▸ Your instructions: Find "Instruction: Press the" in the material below, then copy that line and every subsequent line to the end, exactly.

:::::

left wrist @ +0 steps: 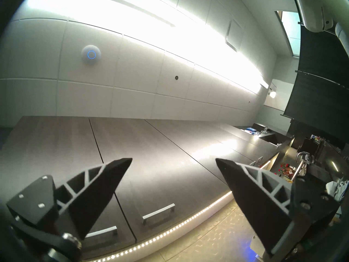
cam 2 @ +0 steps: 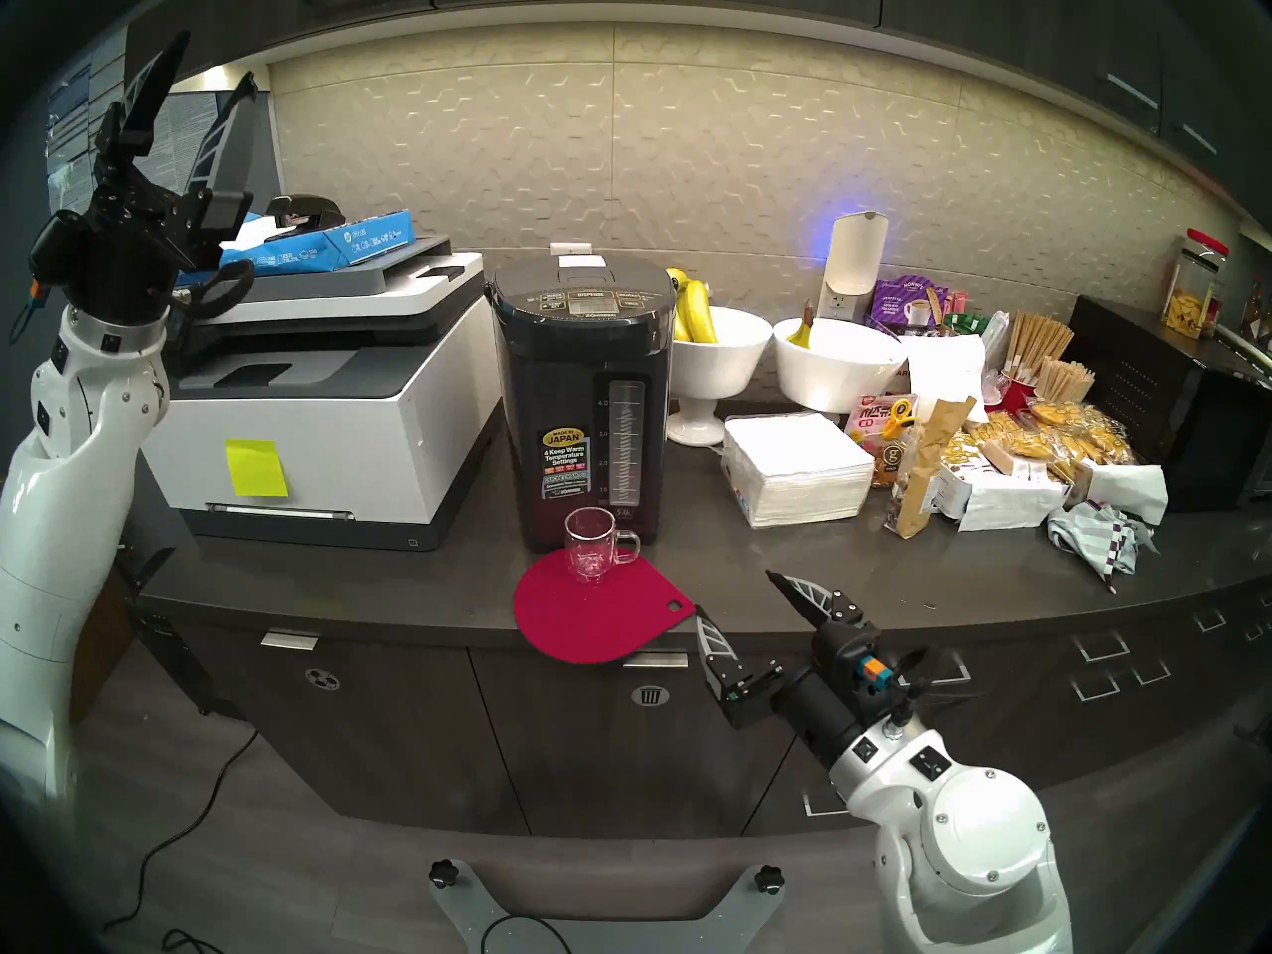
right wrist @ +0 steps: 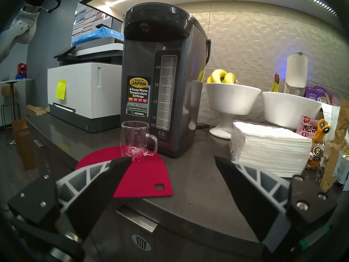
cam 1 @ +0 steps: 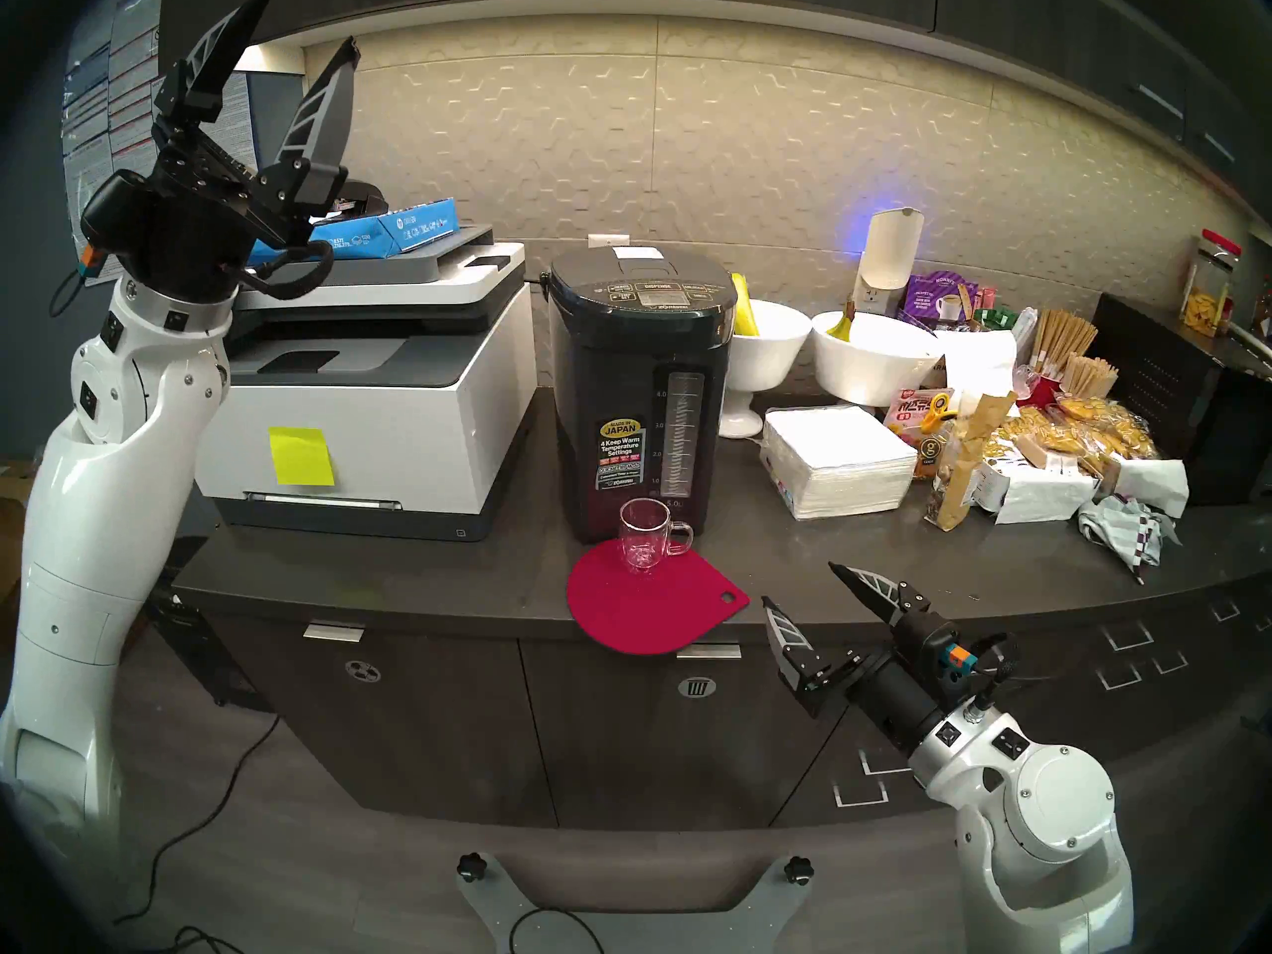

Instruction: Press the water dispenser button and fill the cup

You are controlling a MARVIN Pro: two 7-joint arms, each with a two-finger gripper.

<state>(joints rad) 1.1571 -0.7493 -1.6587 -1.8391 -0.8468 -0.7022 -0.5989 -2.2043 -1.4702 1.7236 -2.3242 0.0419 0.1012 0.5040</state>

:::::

▸ Response area:
Instruction: Press the water dispenser button and fill the cup

You are controlling a MARVIN Pro: two 7-joint arms, each with a two-finger gripper.

<state>(joints rad) 1.1571 -0.7493 -1.6587 -1.8391 -0.8468 -0.7022 -0.5989 -2.2043 -1.4702 1.7236 -2.3242 0.0419 0.1012 0.5040</state>

There is nothing else to add to the answer.